This fund's ability to change with time has resulted in top quartile performance year after year. Being one of the most versatile equity funds, HDFC Equity merits a place as a core holding in any portfolio
31-Aug-2005 •Research Desk
HDFC Equity is the only diversified equity fund that has outperformed the category average return every year for the last seven years. Top quartile performances in four of the last five years with average volatility makes this fund suitable as a core holding.
HDFC Equity is one of the most versatile funds available to the Indian investor. Its ability to change with times is responsible for a great show even in bear markets. It changes its colours well ahead of market trends.
The fund moves in and out of performing sectors. For example, when the Supreme Court halted PSU disinvestment in September 2003, the fund sold its entire oil sector holding of 9 per cent. It built a fresh position again in March 2004 when PSU stocks started rallying.

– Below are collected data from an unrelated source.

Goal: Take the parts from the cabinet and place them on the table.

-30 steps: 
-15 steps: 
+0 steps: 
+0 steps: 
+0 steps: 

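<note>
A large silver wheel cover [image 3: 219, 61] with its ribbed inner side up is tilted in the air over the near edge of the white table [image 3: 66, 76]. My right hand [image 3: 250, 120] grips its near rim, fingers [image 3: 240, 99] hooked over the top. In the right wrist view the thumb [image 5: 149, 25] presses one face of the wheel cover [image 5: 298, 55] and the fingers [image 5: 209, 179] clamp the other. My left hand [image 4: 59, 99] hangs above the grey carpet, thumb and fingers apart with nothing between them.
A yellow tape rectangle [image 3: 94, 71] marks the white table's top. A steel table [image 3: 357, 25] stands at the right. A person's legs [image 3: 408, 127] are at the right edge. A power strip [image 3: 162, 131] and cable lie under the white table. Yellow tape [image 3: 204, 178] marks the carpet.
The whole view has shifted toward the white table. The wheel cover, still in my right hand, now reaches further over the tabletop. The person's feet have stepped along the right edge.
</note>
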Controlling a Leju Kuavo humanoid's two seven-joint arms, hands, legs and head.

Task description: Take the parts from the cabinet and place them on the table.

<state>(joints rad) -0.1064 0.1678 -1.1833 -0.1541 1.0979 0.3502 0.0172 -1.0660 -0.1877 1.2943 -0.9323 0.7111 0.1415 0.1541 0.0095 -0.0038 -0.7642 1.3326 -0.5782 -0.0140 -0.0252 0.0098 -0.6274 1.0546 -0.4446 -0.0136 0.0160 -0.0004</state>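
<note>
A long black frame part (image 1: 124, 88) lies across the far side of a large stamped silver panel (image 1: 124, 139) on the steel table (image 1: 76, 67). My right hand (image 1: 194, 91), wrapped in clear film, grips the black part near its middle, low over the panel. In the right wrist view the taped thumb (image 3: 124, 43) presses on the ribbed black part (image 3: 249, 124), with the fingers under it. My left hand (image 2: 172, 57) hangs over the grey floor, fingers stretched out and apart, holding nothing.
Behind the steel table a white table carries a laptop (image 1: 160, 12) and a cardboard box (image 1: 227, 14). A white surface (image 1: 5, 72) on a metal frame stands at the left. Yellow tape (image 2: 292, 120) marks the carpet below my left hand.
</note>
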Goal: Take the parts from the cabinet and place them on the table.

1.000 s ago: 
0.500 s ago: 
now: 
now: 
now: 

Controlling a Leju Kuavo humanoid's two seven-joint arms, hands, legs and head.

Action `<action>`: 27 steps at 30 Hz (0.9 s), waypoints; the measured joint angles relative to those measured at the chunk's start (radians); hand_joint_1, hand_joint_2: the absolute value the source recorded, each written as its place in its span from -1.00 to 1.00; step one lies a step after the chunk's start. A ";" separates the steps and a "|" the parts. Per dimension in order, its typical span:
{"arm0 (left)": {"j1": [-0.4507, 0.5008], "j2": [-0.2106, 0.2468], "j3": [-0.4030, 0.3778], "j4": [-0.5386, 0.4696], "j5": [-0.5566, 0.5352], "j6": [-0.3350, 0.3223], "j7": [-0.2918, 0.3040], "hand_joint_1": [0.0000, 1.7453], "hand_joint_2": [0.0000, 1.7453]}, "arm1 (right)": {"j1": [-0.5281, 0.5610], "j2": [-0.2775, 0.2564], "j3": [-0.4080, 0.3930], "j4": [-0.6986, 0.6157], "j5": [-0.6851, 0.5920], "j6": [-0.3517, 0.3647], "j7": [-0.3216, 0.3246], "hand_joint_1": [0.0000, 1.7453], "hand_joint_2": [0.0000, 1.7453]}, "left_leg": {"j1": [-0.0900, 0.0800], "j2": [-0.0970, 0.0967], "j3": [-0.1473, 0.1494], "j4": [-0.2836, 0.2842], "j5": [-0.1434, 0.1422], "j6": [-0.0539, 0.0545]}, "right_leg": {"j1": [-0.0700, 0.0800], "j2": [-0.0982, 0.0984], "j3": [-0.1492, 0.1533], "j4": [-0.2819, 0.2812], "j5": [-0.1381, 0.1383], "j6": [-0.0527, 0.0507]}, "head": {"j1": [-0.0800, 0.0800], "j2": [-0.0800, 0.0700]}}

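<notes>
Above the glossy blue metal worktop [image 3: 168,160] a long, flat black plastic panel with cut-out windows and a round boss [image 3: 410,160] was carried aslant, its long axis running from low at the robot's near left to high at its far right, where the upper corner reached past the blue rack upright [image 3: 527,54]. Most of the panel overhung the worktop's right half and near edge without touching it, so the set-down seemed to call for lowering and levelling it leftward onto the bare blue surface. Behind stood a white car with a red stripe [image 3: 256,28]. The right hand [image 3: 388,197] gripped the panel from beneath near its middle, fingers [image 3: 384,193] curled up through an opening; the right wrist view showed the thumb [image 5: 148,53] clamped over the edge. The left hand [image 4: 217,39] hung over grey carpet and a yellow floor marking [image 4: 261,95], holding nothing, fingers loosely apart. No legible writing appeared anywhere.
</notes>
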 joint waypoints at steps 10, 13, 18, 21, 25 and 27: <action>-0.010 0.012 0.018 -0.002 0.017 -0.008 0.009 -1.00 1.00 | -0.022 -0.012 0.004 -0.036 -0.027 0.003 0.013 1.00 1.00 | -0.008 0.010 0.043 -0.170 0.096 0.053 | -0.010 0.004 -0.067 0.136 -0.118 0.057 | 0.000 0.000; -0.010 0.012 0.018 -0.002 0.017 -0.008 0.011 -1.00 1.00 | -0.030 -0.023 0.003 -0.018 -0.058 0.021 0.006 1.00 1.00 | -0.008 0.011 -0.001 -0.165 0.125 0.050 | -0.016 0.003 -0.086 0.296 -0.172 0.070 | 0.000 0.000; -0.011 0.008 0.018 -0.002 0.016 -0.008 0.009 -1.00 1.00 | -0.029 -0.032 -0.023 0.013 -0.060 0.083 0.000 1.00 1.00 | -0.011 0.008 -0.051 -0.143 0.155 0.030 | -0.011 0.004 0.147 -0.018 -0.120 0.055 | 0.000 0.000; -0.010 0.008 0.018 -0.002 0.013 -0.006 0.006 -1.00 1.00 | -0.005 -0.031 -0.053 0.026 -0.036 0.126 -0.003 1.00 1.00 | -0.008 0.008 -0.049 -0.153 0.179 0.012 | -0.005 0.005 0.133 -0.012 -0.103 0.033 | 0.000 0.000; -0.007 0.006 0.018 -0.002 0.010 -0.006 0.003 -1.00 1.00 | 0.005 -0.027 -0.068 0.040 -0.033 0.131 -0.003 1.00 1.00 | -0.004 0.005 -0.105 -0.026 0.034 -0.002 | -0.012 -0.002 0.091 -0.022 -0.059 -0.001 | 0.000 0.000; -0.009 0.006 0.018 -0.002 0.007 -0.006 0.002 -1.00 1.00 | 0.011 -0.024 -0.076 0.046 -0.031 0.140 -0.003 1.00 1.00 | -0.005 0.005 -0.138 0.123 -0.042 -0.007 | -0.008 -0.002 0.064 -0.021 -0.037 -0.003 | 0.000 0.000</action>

Another example is the way the fund has increased its exposure to mid-cap stocks. Against an average 75 per cent of large-caps in the past, mid- and small-cap stocks have occupied nearly half of the fund's portfolio in recent months. With this mix of mid- and large-caps, HDFC Equity delivered a top-half return of 27.53 per cent in 2004.
From the beginning of the year till August 30, 2005, the fund has gained 27.32 per cent against the average diversified equity fund's 26.56 per cent. Picks like ONGC, Maruti, BHEL, Crompton Greaves, Century Textiles, Reliance Industries, Voltas and TV 18 have been rewarding.
The fund was unlucky with Infosys last year. It sold Infosys in May 2004 and bought it again at higher levels in October. During this period, the stock gained nearly 70 per cent. This year, it has collected some decent gains in the stock. Fund manager Prashant Jain does not hesitate to take big positions in a sector if he is convinced, as has been the case with technology sector. Its top three sectors-technology, automobile and financial services-account for more than 53 per cent of the portfolio, and technology alone accounts for 20 per cent.
The fund manager also takes some aggressive stock specific calls. For example, allocation to only five stocks has often crossed 40 per cent mark in the last two years. SBI, Infosys, Satyam Computer, Grasim Industries, ONGC and Reliance Industries have been some of the favourite stocks of HDFC Equity.